SILVIO OSIAS
Água! Água! Perdemos Donato, o João músico que não gostava de poesia
Publicado em 17/07/2023 às 13:41
Em abril de 1975, Gal Costa cantou pela primeira vez em João Pessoa. Fez dois shows no Teatro Santa Roza. Era a turnê do álbum Cantar, lançado em 1974. Quem fazia os teclados - incrível! - era João Donato. Tinha 40 anos e, num número solo, cantava LugarComum, melodia sua, letra de Gilberto Gil. "Beira do mar/Todo mar é um/Começo do caminhar/Pra dentro do fundo azul" - Gil já gravara, um ano antes, no seu álbum ao vivo no Tuca.
Lugar Comum sempre remete à profícua parceria entre Donato e Gil, fortemente explicitada no álbum de 1975 cujo título é o mesmo da canção. Bananeira, número obrigatório nos shows de Donato, também é melodia sua letrada por Gil. Assim como A Paz, talvez a mais popular das músicas que surgiram do encontro dos dois artistas. João Donato compôs uma série de temas instrumentais (Leilíadas). APaz é uma delas e a única que se tornou realmente popular.
"Minha música vem da/Música da poesia de um poeta João que/Não gosta de música". O poeta João que não gostava de música era João Cabral de Melo Neto. "Minha poesia vem/Da poesia da música de um João músico que/Não gosta de poesia". O músico João que não gostava de poesia era João Donato. Os versos agora reproduzidos são o que Caetano Veloso, no lugar de um autorretrato, chamou de Outro Retrato, música de 1989. Falam do tamanho de Donato e da importância dele no trabalho de Caetano.

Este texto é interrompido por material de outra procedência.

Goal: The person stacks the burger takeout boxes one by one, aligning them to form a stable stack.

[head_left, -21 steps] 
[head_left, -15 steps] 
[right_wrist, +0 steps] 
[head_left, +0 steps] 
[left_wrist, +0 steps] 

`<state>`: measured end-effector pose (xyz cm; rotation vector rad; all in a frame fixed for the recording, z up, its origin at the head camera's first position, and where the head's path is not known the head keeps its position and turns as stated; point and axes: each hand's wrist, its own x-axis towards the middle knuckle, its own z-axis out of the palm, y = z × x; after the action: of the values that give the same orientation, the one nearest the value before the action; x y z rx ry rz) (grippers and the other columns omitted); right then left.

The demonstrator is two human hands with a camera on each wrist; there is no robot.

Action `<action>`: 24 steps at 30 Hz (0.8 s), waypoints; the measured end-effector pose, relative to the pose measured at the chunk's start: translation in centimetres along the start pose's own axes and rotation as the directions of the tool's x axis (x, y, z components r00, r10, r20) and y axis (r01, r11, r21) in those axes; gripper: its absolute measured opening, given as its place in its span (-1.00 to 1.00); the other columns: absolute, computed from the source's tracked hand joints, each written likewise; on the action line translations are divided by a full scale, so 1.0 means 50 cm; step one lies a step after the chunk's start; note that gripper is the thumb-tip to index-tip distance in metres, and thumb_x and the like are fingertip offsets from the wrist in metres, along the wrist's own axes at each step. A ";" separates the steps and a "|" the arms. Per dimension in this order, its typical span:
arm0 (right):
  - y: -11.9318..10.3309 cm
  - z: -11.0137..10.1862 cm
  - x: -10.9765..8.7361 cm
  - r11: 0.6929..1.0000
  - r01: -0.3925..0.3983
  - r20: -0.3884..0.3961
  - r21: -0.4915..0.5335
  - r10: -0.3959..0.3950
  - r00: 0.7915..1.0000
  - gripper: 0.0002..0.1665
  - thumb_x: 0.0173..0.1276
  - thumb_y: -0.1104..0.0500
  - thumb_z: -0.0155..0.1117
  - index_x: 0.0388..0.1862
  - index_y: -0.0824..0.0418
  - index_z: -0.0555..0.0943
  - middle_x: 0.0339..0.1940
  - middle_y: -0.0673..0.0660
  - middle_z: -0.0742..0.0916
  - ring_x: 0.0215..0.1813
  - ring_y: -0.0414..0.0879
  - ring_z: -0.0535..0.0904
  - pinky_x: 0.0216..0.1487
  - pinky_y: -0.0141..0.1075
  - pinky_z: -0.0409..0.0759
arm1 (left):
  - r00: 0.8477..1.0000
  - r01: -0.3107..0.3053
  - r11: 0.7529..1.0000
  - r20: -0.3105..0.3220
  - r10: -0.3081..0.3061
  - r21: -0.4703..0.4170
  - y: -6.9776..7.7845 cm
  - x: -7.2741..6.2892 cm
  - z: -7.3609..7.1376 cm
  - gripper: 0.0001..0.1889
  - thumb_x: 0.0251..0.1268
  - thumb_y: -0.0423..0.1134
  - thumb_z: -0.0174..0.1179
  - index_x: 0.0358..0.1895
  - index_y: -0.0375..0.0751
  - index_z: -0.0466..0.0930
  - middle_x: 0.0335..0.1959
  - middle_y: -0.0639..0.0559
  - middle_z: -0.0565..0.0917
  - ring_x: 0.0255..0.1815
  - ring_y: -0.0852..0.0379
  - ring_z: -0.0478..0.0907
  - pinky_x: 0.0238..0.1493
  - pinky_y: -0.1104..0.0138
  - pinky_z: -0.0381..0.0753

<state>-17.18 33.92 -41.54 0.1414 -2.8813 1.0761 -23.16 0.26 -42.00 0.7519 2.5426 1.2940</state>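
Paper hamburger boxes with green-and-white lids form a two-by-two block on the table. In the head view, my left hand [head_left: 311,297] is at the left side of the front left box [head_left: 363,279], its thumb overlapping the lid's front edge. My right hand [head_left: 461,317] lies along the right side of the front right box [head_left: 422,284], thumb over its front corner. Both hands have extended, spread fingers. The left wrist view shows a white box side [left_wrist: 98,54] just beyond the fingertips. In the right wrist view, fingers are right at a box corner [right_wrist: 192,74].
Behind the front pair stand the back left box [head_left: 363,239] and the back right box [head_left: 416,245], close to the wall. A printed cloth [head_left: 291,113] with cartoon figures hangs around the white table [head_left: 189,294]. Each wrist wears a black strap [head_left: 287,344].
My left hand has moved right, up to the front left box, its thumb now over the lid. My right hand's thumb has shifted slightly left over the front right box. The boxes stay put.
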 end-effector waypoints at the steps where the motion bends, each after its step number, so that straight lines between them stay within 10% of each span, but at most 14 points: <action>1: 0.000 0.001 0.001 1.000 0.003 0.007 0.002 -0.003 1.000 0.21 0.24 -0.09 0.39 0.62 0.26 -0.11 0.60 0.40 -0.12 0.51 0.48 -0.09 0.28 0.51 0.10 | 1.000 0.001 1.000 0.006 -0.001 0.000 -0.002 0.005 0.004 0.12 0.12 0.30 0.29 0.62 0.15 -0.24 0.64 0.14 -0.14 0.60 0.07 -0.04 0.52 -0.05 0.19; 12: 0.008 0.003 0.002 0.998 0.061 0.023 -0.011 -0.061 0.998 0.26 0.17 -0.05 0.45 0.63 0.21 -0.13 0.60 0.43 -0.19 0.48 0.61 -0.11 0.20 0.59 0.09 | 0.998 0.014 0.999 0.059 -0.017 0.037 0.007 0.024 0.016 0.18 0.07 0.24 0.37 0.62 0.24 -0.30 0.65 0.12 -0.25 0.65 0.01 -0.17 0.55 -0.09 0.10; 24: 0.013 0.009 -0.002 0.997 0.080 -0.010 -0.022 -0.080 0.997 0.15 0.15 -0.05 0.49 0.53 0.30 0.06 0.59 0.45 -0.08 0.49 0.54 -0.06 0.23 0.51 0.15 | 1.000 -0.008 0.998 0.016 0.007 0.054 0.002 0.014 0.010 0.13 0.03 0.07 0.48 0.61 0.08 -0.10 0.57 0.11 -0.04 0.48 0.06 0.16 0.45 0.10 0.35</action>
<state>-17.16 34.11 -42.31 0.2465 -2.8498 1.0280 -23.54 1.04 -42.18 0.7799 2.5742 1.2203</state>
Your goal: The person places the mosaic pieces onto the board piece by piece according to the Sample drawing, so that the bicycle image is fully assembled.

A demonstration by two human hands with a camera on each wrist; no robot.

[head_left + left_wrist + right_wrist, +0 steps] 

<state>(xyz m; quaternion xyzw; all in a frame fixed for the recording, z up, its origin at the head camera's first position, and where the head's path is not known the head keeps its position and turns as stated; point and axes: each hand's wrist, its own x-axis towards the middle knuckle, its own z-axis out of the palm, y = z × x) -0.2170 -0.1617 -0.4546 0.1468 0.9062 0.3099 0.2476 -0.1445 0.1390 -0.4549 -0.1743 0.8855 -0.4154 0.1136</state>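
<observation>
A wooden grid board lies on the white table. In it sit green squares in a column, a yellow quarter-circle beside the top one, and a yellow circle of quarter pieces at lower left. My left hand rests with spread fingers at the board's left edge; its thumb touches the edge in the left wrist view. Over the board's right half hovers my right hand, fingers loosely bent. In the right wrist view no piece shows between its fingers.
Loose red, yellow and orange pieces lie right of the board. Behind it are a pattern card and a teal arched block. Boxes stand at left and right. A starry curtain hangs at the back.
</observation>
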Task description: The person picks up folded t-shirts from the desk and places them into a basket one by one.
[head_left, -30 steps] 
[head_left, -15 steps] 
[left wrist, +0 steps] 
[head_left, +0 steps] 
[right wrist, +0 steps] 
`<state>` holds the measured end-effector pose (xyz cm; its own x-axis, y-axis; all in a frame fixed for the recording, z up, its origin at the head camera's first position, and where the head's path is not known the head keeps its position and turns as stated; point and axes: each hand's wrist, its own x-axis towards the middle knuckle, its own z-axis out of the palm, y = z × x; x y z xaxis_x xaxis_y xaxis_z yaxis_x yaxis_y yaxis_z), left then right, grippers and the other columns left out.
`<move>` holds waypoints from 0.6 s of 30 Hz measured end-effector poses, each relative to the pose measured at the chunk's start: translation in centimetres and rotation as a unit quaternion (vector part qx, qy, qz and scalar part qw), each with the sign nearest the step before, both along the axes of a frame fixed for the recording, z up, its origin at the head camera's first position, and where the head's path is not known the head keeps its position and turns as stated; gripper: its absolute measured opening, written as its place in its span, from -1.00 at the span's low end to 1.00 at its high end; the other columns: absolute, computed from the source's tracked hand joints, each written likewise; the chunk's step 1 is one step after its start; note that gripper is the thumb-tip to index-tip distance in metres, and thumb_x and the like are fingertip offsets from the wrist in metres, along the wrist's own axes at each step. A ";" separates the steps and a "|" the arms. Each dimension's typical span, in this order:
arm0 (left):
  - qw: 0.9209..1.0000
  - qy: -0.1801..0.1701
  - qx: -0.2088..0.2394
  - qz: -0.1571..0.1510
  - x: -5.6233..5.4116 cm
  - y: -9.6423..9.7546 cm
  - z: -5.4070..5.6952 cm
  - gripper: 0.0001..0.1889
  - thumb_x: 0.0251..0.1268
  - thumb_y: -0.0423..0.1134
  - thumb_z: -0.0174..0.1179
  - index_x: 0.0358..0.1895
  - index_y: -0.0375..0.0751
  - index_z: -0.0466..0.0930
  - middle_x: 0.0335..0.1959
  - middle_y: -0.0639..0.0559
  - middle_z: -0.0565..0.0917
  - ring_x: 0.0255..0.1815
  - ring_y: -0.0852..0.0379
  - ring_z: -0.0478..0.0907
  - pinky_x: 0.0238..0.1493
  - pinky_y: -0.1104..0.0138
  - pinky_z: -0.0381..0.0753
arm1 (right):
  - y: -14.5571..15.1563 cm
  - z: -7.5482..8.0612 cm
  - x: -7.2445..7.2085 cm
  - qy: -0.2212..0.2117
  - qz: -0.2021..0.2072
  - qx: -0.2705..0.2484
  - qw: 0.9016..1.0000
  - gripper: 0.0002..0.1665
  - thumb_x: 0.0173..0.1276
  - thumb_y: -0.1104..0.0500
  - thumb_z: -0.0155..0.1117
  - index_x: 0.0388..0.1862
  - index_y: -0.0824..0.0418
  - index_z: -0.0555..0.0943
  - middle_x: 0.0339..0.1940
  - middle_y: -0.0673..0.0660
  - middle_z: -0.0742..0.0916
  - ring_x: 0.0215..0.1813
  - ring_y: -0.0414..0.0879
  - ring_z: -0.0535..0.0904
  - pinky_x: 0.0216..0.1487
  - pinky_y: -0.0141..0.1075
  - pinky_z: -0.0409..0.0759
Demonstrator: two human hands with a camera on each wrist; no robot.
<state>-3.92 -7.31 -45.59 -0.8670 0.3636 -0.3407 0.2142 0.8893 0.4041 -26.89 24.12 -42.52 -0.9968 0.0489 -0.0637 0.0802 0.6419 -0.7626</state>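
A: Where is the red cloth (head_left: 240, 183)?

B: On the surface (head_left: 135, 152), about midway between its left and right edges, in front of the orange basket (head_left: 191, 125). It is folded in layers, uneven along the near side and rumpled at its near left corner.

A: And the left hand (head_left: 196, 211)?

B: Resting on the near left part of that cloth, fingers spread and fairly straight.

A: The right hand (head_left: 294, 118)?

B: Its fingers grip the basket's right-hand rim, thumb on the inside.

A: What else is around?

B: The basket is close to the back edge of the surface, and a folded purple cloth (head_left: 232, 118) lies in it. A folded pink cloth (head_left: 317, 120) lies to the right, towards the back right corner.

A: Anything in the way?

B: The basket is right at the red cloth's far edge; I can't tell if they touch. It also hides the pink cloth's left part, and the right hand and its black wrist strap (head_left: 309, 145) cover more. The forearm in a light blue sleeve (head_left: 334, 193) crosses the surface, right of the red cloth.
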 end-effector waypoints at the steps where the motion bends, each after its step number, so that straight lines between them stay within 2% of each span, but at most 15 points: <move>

Na manhã desta segunda-feira (17), a morte de João Donato (Foto/Cristina Granato/Divulgação) surpreendeu os músicos e as pessoas que acompanhavam o seu caminho e por ele nutriam grande admiração. Acreano nascido em 1934, Donato tinha 88 anos e estava hospitalizado no Rio de Janeiro desde o início do mês, depois que foi diagnosticado com uma pneumonia.
João Donato deixou o Acre nos anos 1940 e se estabeleceu no Rio. Começou no acordeon e depois aderiu ao piano. Foi aluno de Moacir Santos como muitos dos nomes associados à Bossa Nova. Está associado à Bossa Nova, mas, a rigor, não era exatamente um bossanovista. Sua música vem de uma fusão muito singular do samba brasileiro com os ritmos cubanos e o jazz americano.
Era um mestre. Donato e suas melodias. Donato e seu piano econômico. Donato e seu balanço. Donato e sua voz pequena a cantar os muitos temas instrumentais que compôs e que ganharam letras dos seus parceiros - Gilberto Gil, Caetano Veloso, Chico Buarque, Lysias Ênio, esse último, seu irmão. Donato conquistou muitos ouvintes entre nós, as pessoas comuns que apenas gostam de ouvir música, mas, na verdade, ele foi, o tempo todo, um músico que fez música para músicos e, por esses, foi reverenciadíssimo.
João Donato gravou muito, no Brasil e nos EUA. Seus discos estão aí. É só ouvi-los. Donato veio de longe, de sete décadas atrás, mas nunca parou e nunca deixou de dialogar com todos. Era essencialmente moderno, moderníssimo. Seus parceiros podiam ser tanto os mestres da Bossa Nova, como João Gilberto, quanto os jovens instrumentistas de São Paulo com quem um dia desses gravou Donato Elétrico, ou o filho Donatinho, com quem gravou, em meio a sintetizadores, um delicioso disco retrô à moda dos anos 1970.
João Donato era João Donato. Singularíssimo como a sua música. Único Mesmo. Grande, muito grande, ainda que tenha ficado meio à margem do sucesso. Ouçam A Bad Donato e vejam a quantas já estava a cabeça dele há mais de 50 anos. A música de João Donato está no fundo do quintal do nosso olhar, olhar do coração. Água! Água!